Many booths also feature local organizations fighting for causes and LGBTQ rights. Izzy spoke about points of unity for the event, the first of which is agitation.
“Living in Utah, we have much to fight for. We have much to not be complacent about,” Izzy said. “We have very little rhetoric from our corporate pride on that.”
They talked about getting away from corporations and getting back to the grassroots movement and fight that started Pride 54 years ago, with the Stonewall Uprising in 1969.
“Stonewall, the riot, was mostly started because of the police.

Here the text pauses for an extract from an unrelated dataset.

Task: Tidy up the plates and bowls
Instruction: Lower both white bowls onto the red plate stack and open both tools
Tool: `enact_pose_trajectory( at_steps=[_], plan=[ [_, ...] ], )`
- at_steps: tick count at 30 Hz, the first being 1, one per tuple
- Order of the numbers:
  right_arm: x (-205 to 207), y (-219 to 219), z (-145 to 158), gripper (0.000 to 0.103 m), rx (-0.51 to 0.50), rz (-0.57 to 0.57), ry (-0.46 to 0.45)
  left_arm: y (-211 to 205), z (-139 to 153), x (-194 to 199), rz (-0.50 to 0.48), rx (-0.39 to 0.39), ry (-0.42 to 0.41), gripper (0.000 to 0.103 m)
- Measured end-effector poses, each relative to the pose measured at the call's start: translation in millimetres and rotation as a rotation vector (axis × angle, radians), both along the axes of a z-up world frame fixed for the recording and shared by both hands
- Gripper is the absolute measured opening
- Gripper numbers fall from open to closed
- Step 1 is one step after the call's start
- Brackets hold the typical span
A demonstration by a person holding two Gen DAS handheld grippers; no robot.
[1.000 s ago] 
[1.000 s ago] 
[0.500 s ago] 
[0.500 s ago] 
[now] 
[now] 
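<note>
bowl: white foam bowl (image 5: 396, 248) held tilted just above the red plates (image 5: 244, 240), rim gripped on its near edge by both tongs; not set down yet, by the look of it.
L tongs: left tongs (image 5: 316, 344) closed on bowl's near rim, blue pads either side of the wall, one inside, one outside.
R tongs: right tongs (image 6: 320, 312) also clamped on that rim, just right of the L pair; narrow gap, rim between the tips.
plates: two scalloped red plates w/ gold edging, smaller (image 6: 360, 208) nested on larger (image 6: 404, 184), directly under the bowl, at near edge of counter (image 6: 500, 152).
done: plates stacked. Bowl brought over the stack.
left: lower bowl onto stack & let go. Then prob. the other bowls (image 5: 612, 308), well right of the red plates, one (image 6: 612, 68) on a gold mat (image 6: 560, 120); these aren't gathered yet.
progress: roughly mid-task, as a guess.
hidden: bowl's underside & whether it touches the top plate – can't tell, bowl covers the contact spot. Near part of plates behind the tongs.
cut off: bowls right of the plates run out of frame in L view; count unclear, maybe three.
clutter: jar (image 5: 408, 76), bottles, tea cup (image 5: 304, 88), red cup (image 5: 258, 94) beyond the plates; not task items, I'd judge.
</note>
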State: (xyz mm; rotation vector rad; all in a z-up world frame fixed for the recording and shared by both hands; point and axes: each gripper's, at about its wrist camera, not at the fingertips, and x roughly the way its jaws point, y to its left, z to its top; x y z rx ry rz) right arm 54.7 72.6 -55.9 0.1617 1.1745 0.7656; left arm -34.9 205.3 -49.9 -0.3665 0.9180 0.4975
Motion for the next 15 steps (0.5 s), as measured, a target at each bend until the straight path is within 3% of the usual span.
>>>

A huge thing was enforcing dress codes,” they said. “They have a different name for it now, but it’s come back … and this is a clearly just plain attack on trans people in our community.”
Izzy explained how another point of unity for Pride Without Police is intersectionality, making sure marginalized groups within the queer community are included and have accessibility. The event also aimed at creating solidarity and building community.
Izzy expressed that they wanted queer people to know they’re not alone, and that there’s so much hope.
“But it requires action, and it requires doing hard things,” Izzy said. “We can only do all of those through community building, by prioritizing the most marginalized among us. By doing that, we all become free.”
Pride Without Police 2023 was organized by Salt Lake Community Mutual Aid, Armed Queers SLC, and Wasatch Tenants United.